Paul claims this is an issue all Americans can support.
“If we were to be able to actually finally make some strides in this area, it will be the first strides that have been made,” Paul said. “President Obama wasn’t able to do this. This is something that, I think, right and left come together. People in the Christian communities and Jewish communities come together on. Progressives come together on it. So, it’s a great bill. It is very modest in scope, that’s why they call it the first step and I’m hopeful that we can get a vote on it.”
Referring to her father-in-law, Mrs. Paul added, “Ron Paul, in the 1980’s, was talking about how overcriminalization of drug use was going to have a lot of unintended consequences and we are seeing that now with entire communities being decimated with so many mothers and fathers incarcerated.”

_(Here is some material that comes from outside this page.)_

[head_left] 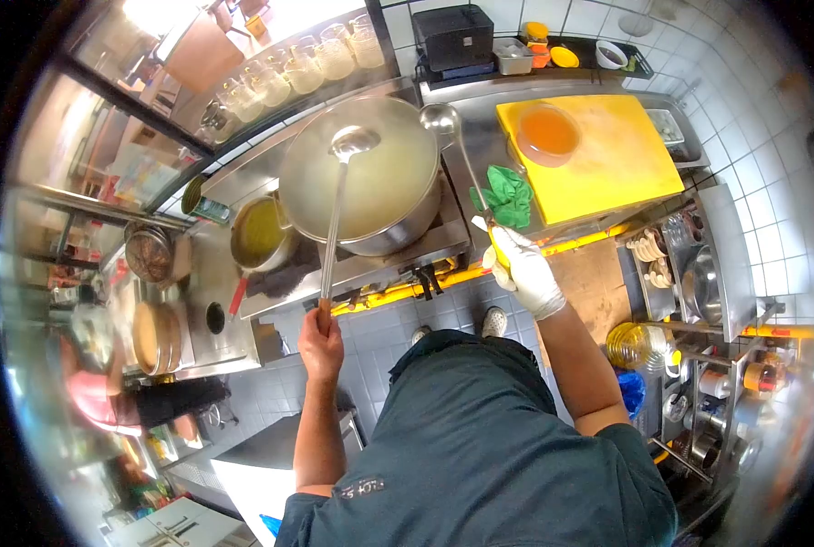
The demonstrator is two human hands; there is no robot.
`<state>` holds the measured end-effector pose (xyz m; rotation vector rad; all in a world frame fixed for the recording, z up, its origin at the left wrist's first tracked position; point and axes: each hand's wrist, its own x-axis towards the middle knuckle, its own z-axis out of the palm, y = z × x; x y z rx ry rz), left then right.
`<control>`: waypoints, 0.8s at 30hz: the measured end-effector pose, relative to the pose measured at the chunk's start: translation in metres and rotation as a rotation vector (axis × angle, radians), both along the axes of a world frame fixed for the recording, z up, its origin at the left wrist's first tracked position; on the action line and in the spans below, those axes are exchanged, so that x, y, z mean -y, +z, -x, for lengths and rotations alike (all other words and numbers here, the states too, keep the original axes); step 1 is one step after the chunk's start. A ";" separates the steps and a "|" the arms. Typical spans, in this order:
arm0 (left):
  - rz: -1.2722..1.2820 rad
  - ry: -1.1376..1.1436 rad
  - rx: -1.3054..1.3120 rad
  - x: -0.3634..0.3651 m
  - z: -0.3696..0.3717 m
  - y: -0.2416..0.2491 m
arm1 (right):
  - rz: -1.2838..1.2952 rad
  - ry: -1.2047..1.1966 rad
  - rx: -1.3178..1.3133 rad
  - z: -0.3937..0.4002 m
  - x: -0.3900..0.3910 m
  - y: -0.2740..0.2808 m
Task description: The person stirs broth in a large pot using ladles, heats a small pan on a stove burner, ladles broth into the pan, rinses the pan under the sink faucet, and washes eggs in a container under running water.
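My bare left hand [321, 345] is closed around the wooden handle end of a long skimmer or ladle [336, 219]. Its round metal head lies over a large steaming pot [388, 239] of pale, cloudy liquid. A white glove covers my right hand [523, 273], which grips the yellow handle of a second ladle [462, 164]. That ladle's bowl hangs just right of the pot's rim. A crumpled green cloth [507, 196] lies by my right hand. On a yellow cutting board [607, 182] stands a clear bowl of orange liquid [548, 133].
A smaller red-handled pan [263, 235] of greenish liquid sits left of the pot. Several glass jugs [302, 73] line the ledge behind. Shelves of kitchenware [689, 264] stand at right. Another person in a pink top [92, 397] is at far left. Yellow pipe [398, 296] runs along the stove front.
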<state>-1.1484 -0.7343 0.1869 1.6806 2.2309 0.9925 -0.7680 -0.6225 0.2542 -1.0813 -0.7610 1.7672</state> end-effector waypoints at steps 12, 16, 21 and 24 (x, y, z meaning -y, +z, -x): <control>-0.025 -0.140 -0.164 -0.068 0.028 0.041 | -0.140 -0.348 0.208 -0.066 -0.007 -0.008; 0.020 -0.160 -0.177 -0.094 0.037 0.047 | -0.119 -0.528 0.300 -0.116 -0.005 -0.024; 0.051 -0.238 -0.077 -0.121 0.050 0.036 | -0.017 -0.678 0.494 -0.183 0.011 -0.067; 0.102 -0.294 -0.096 -0.136 0.052 0.038 | 0.066 -0.716 0.545 -0.205 0.018 -0.071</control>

“We are talking about low-level crimes, many of them non-violent crimes. This is legislation that would affect people who are involved with drugs, which we have seen across our country as such a major scourage at this time. I really think people’s thinking has evolved on drugs. No one thinks they’re good, but we recognize that just locking people up is not solving the problem.”
“We need more opportunities for recovery. We need more opportunities for rehabilitation. We need to give people, frankly, a second chance in a lot of these situations,” Paul explained.
“This legislation, not only has some sensing reform but it also does speak to people who are incarcerated, giving them opportunities, frankly, for hope,” Paul stated. “One of the most poignant aspects of it, to me, is that we have so many people that are incarcerated multi-days drive away from their families and if you are behind bars and you’re serving time, who are the people that would support you and give you hope to make right changes in your life?”
“It has devastating consequences on the children, especially of incarcerated mothers. So this bill has a requirement that they would put someone in a federal prison no more than 500 driving miles away from their family, which, to me, I think my goodness, the bare minimum. 500 miles is still a very long way.”
This bill, according to Paul, gives people an “opportunity to earn some good time back while they’re in prison by taking part in job training, taking part in anger management – if they’ve had issues with that, mental health concerns, and drug and alcohol rehabilitation.”
In closing, Paul argued that it is in everyone’s interest to support this legislation.
“I don’t think we can ever lose sight of the fact that 95 percent of the people in our prisons will one day be released and they will be rejoining society. So it’s truly a benefit to all of us, it’s in all of our best interest, to give these people opportunities for redemption and a path forward.”